The pile required an enormous amount of graphite blocks and uranium pellets. At the time, there was a limited source of pure uranium. Frank Spedding of Iowa State University was able to produce only two short tons of pure uranium. Additional three short tons of uranium metal was supplied by Westinghouse Lamp Plant which was produced in a rush with makeshift process. A large square balloon was constructed by Goodyear Tire to encase the pile.
First nuclear chain reaction
On 2 December 1942, CP-1 was ready for a demonstration. Before a group of dignitaries, George Weil worked the final control rod while Fermi carefully monitored the neutron activity. The pile "went critical" (reached a self-sustaining reaction) at 15:25. Fermi shut it down 28 minutes later.
After the chain reaction was observed, Arthur Compton, head of the Metallurgical Laboratory, notified James Conant, chairman of the National Defense Research Committee, by telephone. The conversation was in an impromptu code:
- Compton: The Italian navigator has landed in the New World.

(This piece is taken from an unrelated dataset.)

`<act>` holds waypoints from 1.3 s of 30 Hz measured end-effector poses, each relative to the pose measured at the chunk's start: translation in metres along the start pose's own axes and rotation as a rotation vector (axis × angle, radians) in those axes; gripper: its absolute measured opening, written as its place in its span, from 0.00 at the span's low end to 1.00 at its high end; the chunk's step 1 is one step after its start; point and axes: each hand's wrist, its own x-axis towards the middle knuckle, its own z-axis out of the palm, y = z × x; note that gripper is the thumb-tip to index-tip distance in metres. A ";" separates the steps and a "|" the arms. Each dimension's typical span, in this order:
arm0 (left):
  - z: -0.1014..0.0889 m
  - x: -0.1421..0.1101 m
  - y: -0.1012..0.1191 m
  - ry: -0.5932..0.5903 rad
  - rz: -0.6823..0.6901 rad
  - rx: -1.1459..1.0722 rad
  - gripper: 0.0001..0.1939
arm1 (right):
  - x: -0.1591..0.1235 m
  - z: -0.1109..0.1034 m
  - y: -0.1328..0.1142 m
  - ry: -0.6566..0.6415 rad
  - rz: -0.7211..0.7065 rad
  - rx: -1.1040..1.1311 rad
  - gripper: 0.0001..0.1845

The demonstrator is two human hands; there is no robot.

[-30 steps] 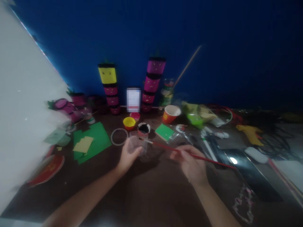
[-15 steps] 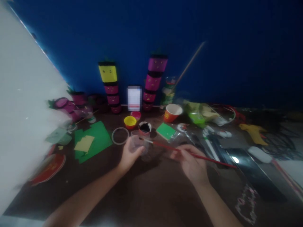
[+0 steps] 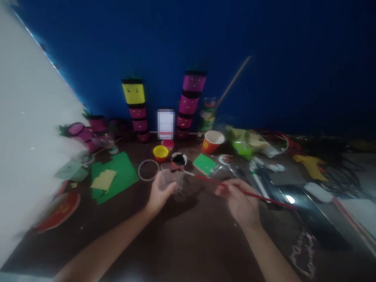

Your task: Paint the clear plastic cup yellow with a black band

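My left hand (image 3: 161,191) is closed around a clear plastic cup (image 3: 173,179), thumb on the near side. My right hand (image 3: 241,199) grips a long red-handled paintbrush (image 3: 213,180) like a pen. The brush tip reaches the rim area of the clear cup; whether it touches cannot be told. Just behind the clear cup stands a small cup of black paint (image 3: 178,159). Beside that are a yellow paint cup (image 3: 160,152) and a pink paint cup (image 3: 168,145). A clear ring (image 3: 148,170) lies left of my left hand.
Stacked purple towers (image 3: 189,103) with faces stand against the blue wall, around a propped phone (image 3: 166,124). Green sheets (image 3: 117,176) lie left. A red paper cup (image 3: 212,141), a glue gun (image 3: 311,165), a dark glossy panel (image 3: 314,217) and a beaded string (image 3: 304,254) are right.
My right hand has drawn the brush slightly to the right, so its tip sits nearer the clear cup's right rim. My left hand keeps its hold on the cup. The view has shifted slightly.
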 end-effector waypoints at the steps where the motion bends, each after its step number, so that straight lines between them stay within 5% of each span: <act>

- Conant: How were the natives?
- Compton: Very friendly.
Unlike most reactors that have been built since, CP-1 had no radiation shielding and no cooling system of any kind. Fermi had convinced Arthur Compton that his calculations were reliable enough to rule out a runaway chain reaction or an explosion. But, as the official historians of the Atomic Energy Commission later noted, the "gamble" remained in conducting "a possibly catastrophic experiment in one of the most densely populated areas of the nation!"

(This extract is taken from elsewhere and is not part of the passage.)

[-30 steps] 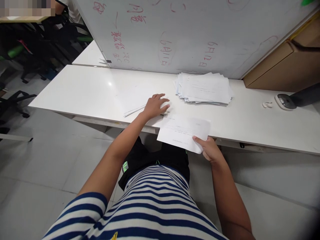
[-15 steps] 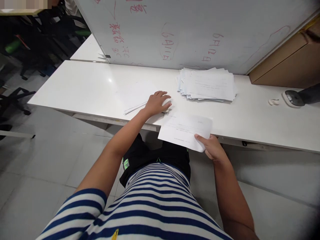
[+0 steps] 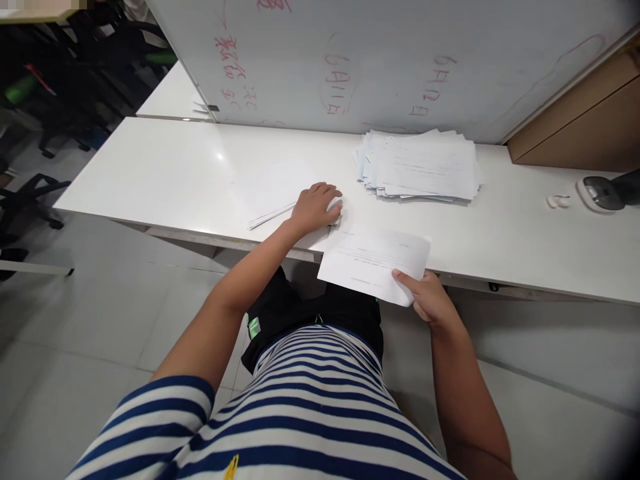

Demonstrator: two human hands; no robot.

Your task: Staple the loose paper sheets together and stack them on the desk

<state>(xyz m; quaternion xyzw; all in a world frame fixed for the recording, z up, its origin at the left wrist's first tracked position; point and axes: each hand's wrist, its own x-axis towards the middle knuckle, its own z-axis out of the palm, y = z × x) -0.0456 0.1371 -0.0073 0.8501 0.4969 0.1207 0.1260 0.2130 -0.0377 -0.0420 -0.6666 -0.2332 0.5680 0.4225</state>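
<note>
My left hand lies palm down on a thin pile of white sheets near the front edge of the white table. Its fingers are slightly bent, and a small dark thing shows just under its fingertips. My right hand pinches the near right corner of a single printed sheet of paper, thumb on top. That sheet hangs half over the table's front edge, above my lap.
An untidy stack of printed papers sits at the back of the table against a whiteboard with red writing. A small white object and a grey device lie at the right, by a wooden cabinet. Office chairs stand at the left.
My left fingers have curled in a little on the pile. The right hand and its sheet have barely shifted; the view has tilted slightly.
</note>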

Operation of CP-1 was terminated in February 1943. The pile was then dismantled and moved to Red Gate Woods. There it was reconstructed using the original materials, plus an enlarged radiation shield, and renamed Chicago Pile-2 (CP-2). CP-2 began operation in March 1943 and was later buried at the same site, now known as the Site A/Plot M Disposal Site. CP-2 and other activities at the Red Gate Woods site led to it becoming the first site of Argonne National Laboratory.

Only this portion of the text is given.